WHAT NEEDS TO BE DONE:
Restate the records word for word. Include no pictures.

[Stored dataset items]
^^^^
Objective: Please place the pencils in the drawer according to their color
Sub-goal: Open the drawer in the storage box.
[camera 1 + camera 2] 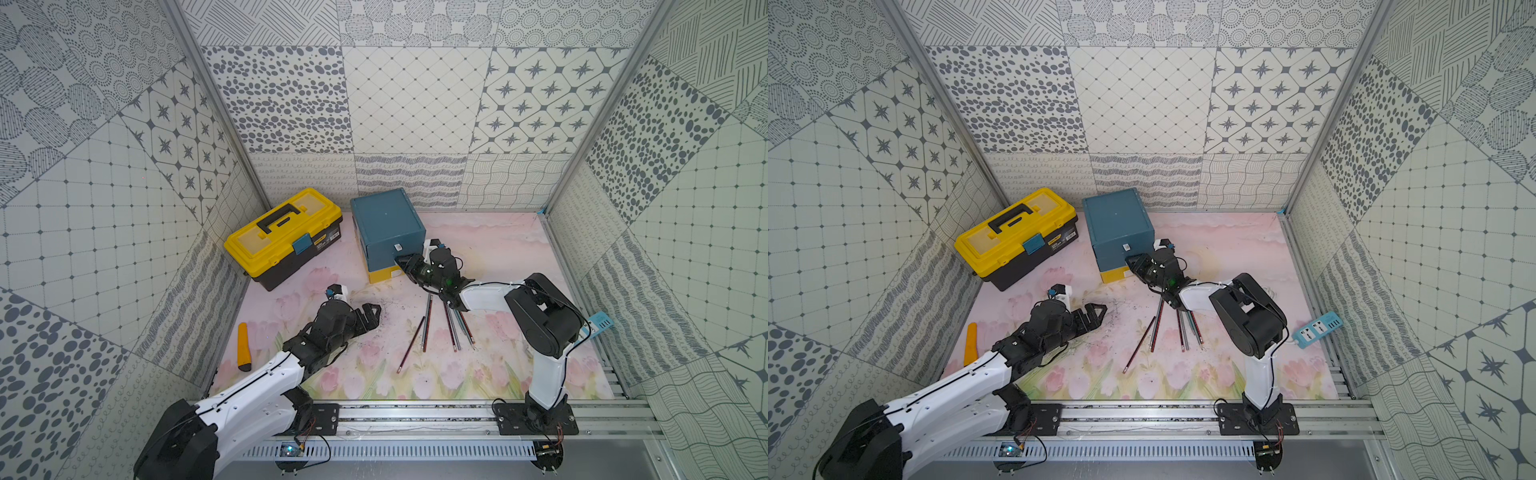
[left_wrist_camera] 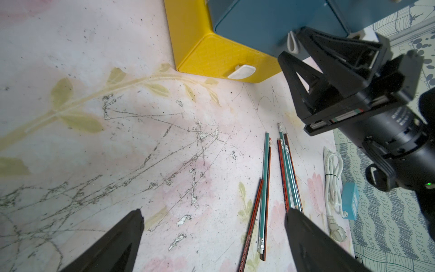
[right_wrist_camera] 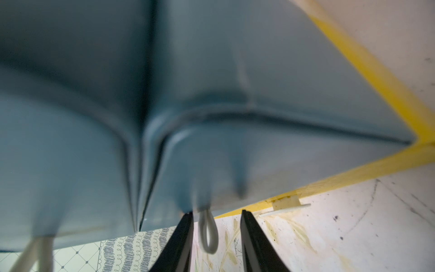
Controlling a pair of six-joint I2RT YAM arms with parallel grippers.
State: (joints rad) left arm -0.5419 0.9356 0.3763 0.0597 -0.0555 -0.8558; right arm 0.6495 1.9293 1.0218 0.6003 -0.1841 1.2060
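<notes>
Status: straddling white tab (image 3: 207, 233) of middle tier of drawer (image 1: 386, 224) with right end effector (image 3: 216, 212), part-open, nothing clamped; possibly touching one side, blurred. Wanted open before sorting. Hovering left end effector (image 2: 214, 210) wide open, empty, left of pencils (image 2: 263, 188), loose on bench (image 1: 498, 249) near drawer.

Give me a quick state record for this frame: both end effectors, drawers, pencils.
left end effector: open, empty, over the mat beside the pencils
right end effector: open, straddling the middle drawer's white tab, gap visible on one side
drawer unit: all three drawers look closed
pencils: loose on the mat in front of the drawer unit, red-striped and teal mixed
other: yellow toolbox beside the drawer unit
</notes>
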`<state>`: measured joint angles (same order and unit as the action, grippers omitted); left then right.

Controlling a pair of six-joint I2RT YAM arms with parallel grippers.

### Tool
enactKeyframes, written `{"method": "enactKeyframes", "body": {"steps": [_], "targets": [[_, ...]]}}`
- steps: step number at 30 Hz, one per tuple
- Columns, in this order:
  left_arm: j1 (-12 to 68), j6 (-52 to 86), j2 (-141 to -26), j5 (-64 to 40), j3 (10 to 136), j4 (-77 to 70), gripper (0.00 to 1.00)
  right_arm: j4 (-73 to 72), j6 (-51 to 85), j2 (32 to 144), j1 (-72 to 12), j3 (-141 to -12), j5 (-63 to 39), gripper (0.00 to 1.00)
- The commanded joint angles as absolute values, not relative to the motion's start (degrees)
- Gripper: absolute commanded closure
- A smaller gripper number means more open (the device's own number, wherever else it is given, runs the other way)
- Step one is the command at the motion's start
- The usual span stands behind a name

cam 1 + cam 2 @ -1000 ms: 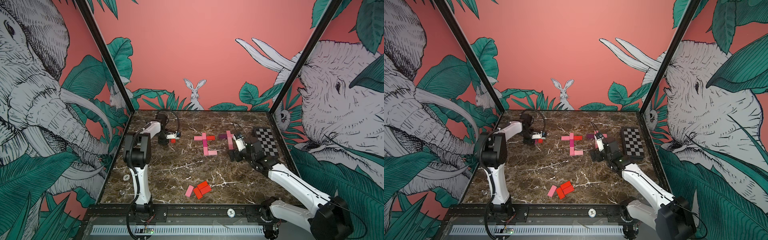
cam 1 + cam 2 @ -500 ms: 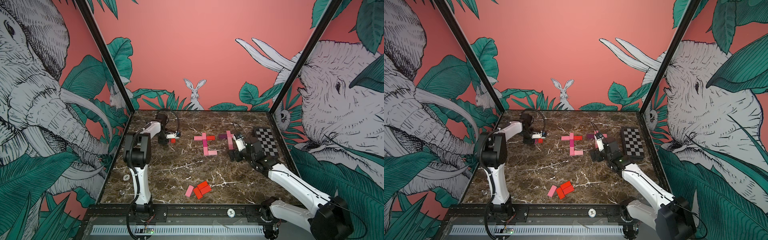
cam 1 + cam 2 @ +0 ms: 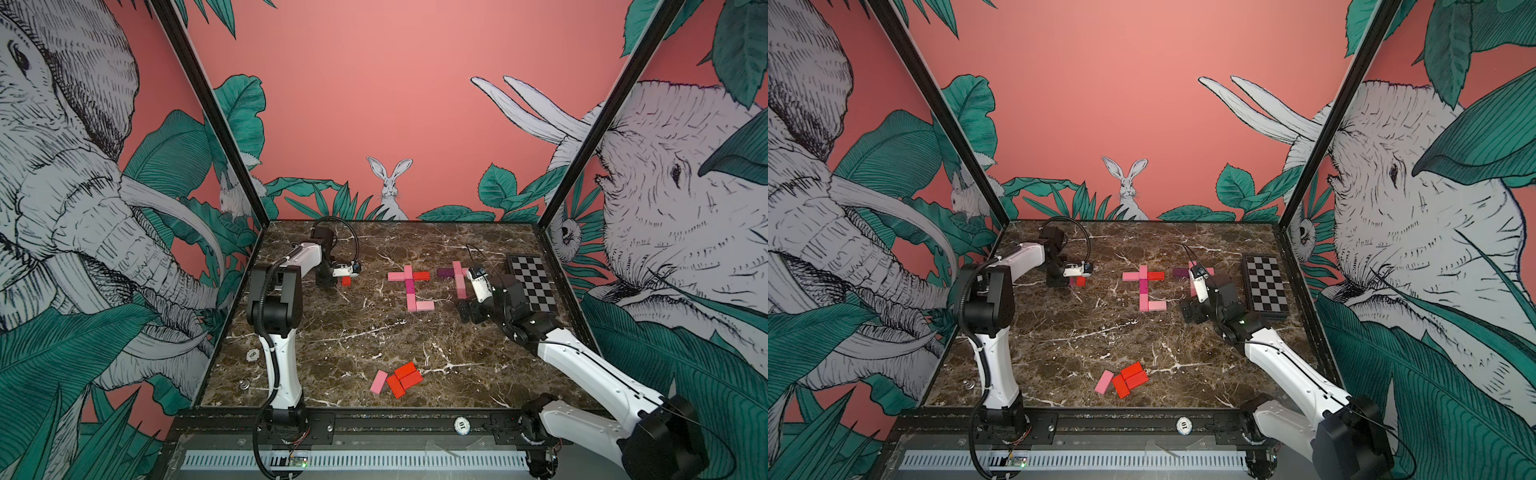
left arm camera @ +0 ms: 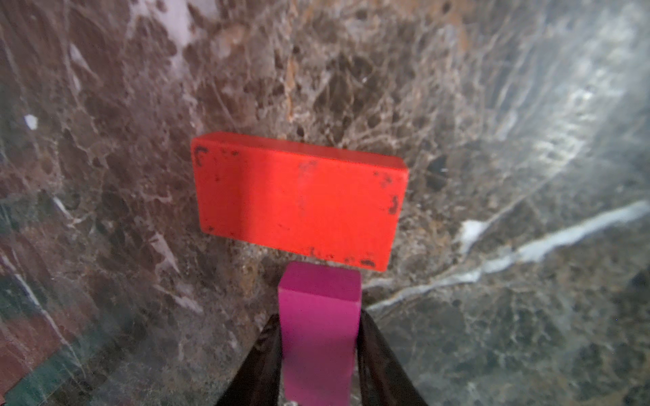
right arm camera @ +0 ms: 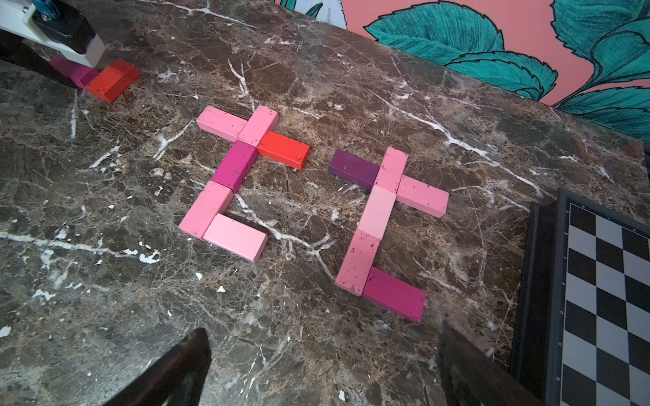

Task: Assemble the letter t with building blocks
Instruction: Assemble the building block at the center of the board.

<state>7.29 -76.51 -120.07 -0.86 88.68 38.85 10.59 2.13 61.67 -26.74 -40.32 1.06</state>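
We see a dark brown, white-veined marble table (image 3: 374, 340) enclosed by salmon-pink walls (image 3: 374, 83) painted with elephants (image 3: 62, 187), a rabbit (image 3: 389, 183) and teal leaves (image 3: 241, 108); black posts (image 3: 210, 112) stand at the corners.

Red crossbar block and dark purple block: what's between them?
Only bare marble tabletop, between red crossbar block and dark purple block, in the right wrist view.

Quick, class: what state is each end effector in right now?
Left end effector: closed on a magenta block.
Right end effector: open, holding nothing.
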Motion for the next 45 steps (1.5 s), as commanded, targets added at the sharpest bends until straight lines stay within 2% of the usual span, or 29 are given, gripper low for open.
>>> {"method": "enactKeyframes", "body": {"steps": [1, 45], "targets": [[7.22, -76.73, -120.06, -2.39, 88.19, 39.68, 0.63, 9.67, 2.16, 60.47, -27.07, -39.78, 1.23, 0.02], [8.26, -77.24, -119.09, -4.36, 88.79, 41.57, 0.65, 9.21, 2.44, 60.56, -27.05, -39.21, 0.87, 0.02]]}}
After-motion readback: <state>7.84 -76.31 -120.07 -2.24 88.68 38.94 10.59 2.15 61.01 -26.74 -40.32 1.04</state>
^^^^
SOLVED EXERCISE:
Objective: Please place the pencils in the drawer according to their color
Sub-goal: Open the drawer in the storage box.
[camera 1 + camera 2] 
[left_wrist_camera] 
[right_wrist_camera] 
Controlling a pair of six-joint I2RT YAM arms with parallel grippers.
State: (joints rad) left arm -0.5419 0.9356 0.3763 0.0597 -0.0555 -0.8558; right arm 0.6495 1.9293 1.0218 0.6003 -0.1841 1.2060
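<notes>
Status: straddling white tab (image 3: 207, 233) of middle tier of drawer (image 1: 386, 224) with right end effector (image 3: 216, 212), part-open, nothing clamped; possibly touching one side, blurred. Wanted open before sorting. Hovering left end effector (image 2: 214, 210) wide open, empty, left of pencils (image 2: 263, 188), loose on bench (image 1: 498, 249) near drawer.

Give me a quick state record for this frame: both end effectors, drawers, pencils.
left end effector: open, empty, over the mat beside the pencils
right end effector: open, straddling the middle drawer's white tab, gap visible on one side
drawer unit: all three drawers look closed
pencils: loose on the mat in front of the drawer unit, red-striped and teal mixed
other: yellow toolbox beside the drawer unit
</notes>
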`<state>`: measured joint angles (same order and unit as the action, grippers omitted); left then right.

Controlling a pair of six-joint I2RT YAM arms with parallel grippers.

### Tool
enactKeyframes, written `{"method": "enactKeyframes", "body": {"steps": [_], "targets": [[_, ...]]}}`
- steps: step number at 30 Hz, one per tuple
- Columns, in this order:
  left_arm: j1 (-12 to 68), j6 (-52 to 86), j2 (-141 to -26), j5 (-64 to 40), j3 (10 to 136), j4 (-77 to 70), gripper (0.00 to 1.00)
  right_arm: j4 (-73 to 72), j6 (-51 to 85), j2 (32 to 144), j1 (-72 to 12), j3 (-141 to -12), j5 (-63 to 39), gripper (0.00 to 1.00)
- The commanded joint angles as absolute values, not relative to the motion's start (degrees)
- Gripper: absolute commanded closure
- A smaller gripper number means more open (the device's own number, wherever else it is given, runs the other way)
- Step one is the command at the motion's start
- The usual span stands behind a name

cam 1 + cam 2 @ -1000 ms: 
cam 1 + cam 2 @ -500 ms: 
cam 1 + cam 2 @ +0 ms: 
left arm camera @ +0 ms: 
right arm camera @ +0 ms: 

Task: Assemble the letter t with building blocks
Instruction: Assemble the building block at the center of the board.

<state>7.29 -76.51 -120.07 -0.86 88.68 38.85 10.59 2.13 61.67 -26.74 -40.32 1.06</state>
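We see a dark brown, white-veined marble table (image 3: 374, 340) enclosed by salmon-pink walls (image 3: 374, 83) painted with elephants (image 3: 62, 187), a rabbit (image 3: 389, 183) and teal leaves (image 3: 241, 108); black posts (image 3: 210, 112) stand at the corners.

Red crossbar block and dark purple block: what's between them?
Only bare marble tabletop, between red crossbar block and dark purple block, in the right wrist view.

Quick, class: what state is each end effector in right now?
Left end effector: closed on a magenta block.
Right end effector: open, holding nothing.
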Motion for the next 45 steps (1.5 s), as commanded, targets added at the sharpest bends until straight lines stay within 2% of the usual span, or 29 are given, gripper low for open.
>>> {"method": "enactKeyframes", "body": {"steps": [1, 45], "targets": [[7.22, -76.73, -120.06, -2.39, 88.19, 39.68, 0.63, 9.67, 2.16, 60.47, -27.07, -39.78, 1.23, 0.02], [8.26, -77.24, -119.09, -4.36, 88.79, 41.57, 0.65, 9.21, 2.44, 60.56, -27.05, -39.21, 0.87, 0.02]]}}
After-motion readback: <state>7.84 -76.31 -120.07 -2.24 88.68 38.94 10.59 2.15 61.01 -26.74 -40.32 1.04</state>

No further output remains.